Joey Alfieri coming back healthy. Just excited for him to get back comfortable at his outside linebacker position and wreak havoc out there. It's great to have Alijah back, and we think he's going to play at a high level as well. We have a big group of guys. And brought JJ Arcega-Whiteside tonight -- or today. And JJ had a great second half of the year in particular last year, some big plays. We think he's only going to be even better this year.
Kaden Smith, tight end, really couple games last year was outstanding. We think he's going to have another breakout year as well, as well as K.J. Costello.

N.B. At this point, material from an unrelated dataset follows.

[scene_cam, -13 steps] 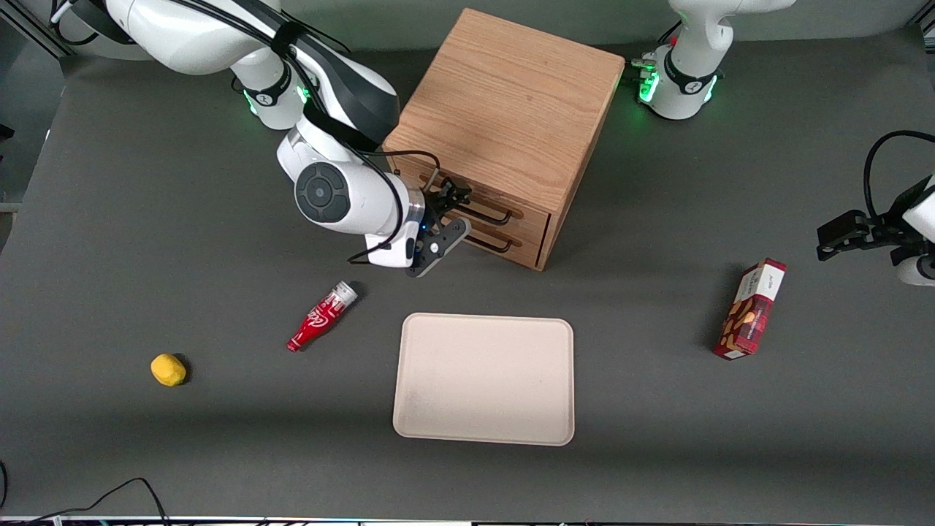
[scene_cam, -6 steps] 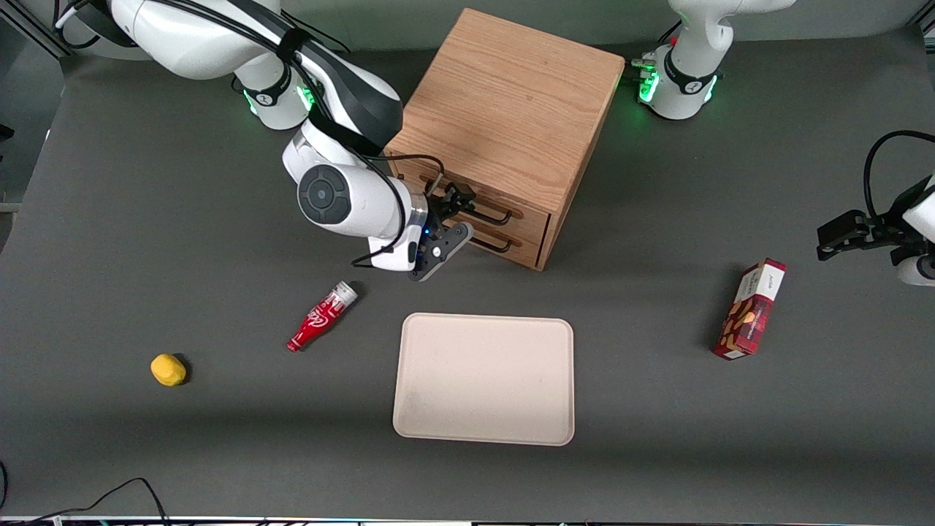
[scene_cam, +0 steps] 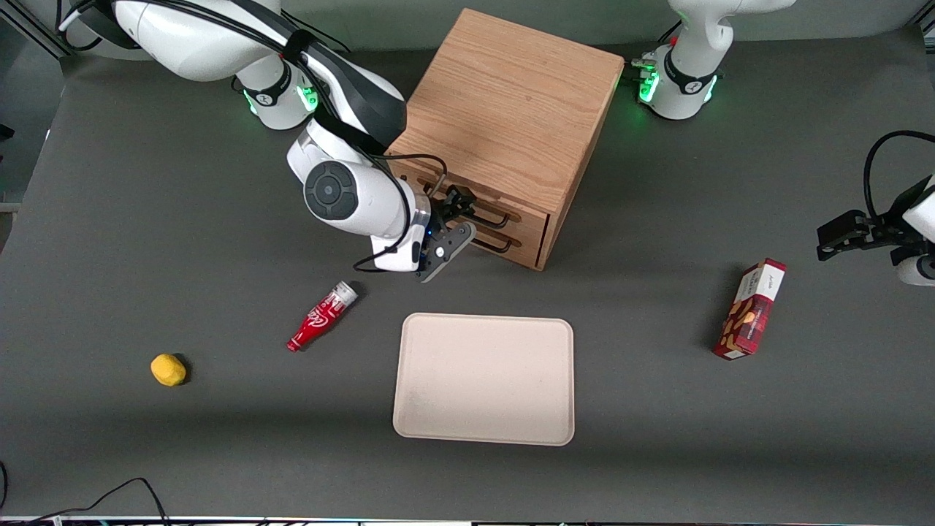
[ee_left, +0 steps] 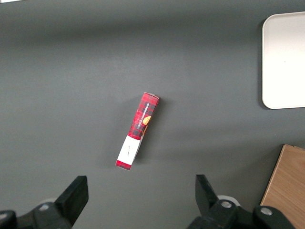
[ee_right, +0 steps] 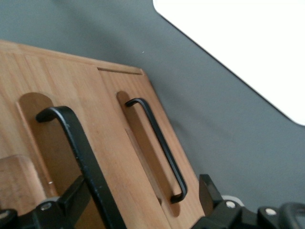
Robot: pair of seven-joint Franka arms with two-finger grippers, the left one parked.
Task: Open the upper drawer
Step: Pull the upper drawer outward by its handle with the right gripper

So I think we have a lot of guys that have a chance to have outstanding years, are poised to have outstanding years. But we have a lot of room to grow also. We're still looking for a starter at left guard. We still have some health issues in our fullback position, and other guys on the defensive line. So we have some other spot that's we're still looking for guys. We have some guys that are poised for big years.
Q. Bryce Love will often be contained for a while and then bust out a long run. How do you explain his persistence?

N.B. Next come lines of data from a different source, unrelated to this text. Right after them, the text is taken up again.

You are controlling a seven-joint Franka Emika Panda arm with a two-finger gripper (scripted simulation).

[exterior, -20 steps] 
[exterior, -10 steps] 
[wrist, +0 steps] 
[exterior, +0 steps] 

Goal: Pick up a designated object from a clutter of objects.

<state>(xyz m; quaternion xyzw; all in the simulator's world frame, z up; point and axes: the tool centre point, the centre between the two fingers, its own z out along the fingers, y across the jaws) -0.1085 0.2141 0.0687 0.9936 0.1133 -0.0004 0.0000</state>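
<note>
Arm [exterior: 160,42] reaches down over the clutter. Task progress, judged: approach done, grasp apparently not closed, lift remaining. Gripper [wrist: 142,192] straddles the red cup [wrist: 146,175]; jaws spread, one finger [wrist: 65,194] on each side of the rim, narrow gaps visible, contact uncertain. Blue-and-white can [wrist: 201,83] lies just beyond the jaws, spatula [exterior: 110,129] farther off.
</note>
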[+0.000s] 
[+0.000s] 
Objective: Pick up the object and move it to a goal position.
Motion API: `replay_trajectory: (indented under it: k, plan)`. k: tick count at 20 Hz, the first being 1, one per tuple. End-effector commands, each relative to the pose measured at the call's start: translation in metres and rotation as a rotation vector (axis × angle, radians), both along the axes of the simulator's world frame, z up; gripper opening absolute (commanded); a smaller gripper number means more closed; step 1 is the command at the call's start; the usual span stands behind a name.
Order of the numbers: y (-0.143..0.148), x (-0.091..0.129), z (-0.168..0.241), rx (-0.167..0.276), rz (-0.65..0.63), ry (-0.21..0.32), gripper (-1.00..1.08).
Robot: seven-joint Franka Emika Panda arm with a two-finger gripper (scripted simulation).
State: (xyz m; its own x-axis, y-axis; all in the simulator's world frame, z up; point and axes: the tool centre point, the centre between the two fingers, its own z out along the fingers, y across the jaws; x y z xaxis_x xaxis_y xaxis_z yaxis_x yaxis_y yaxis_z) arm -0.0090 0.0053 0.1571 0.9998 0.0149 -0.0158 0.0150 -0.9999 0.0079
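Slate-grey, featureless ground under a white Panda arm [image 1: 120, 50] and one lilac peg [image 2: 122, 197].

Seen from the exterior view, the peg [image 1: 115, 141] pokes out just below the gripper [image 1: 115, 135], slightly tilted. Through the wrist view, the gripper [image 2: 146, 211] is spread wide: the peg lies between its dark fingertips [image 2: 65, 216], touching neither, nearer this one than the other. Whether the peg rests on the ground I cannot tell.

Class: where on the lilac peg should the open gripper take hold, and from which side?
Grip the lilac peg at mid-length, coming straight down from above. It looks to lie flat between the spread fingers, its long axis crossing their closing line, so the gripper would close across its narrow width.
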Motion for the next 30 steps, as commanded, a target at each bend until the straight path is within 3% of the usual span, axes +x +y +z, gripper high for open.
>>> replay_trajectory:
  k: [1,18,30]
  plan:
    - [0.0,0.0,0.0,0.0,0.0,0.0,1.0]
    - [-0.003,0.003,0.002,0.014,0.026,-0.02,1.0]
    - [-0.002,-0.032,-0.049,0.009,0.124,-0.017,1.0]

DAVID SHAW: I wish I could explain it. I have no idea. You never know when those plays are going to happen. The funny thing with him is you get to the point you know it's going to happen at some point, so we don't worry about the three- and four-yard games with him. At some point he's going to break one.

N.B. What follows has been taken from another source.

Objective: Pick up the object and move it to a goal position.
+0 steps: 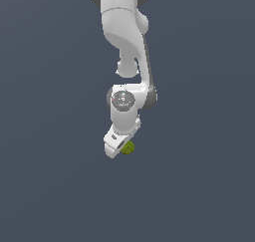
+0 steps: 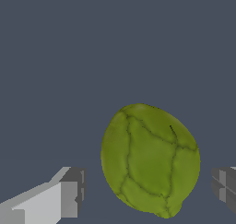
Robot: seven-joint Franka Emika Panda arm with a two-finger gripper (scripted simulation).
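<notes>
The object is a lumpy yellow-green blob with dark creases, and it fills much of the wrist view. It sits between my two fingertips, with a gap on each side: one finger on one side and the other finger at the frame's edge. My gripper is open around it. In the exterior view the object peeks out beside the white gripper, which is low over the grey floor and hides most of it.
The white arm comes down from the top of the exterior view. A plain dark grey surface lies all around.
</notes>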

What is unique about Bryce is a lot of those big runs, they're not untouched runs. They're runs where he has to break a tackle, make a guy miss, and then his acceleration, I don't know that I've seen live, on the field, an acceleration like that.
Some of you remember "Rocket" Ismail from Notre Dame. I have not seen a guy in three or four steps get to full speed like Bryce since "The Rocket."
Q. JJ talked about his internship with Condoleezza Rice. Obviously a special opportunity for him. But mixing politics, is there a way to benefit the whole structure?
DAVID SHAW: Well, I think we have a really nice progression. A lot of different areas right now, but particularly in politics with Cory Booker. We've had a lot of guys meet with Cory Booker, and he's been on campus a much. Condi has done a phenomenal job. JJ's majoring in international relations, so that is a very fascinating world for him. We have a few guys on our team right now that are going down that road right now, public policy, et cetera.
I think for us, to have the caliber of human beings that we have, I would love for a lot of our guys to get into politics, because I think they could be great ambassadors for our country.
Q. How do you expect Trent to contribute this year?
DAVID SHAW: I think Trent has been a phenomenal team player. I think his numbers are going to rise this year. I think the consistency at quarterback is going to help him. I think our desire to get quarterbacks over 60% completion is going to help him as well. He's one of those -- and you hate to say that possession receiver is like a bad word, but he's a phenomenal route runner, he's got great hands. He can make tough catches. He's so dependable in those tight situations and option routes and working outside.
I think he and K.J. this summer have really developed even more of a synchronicity, if that is even a word, that they feel very comfortable with each other. I think he's going to have a breakout year as well.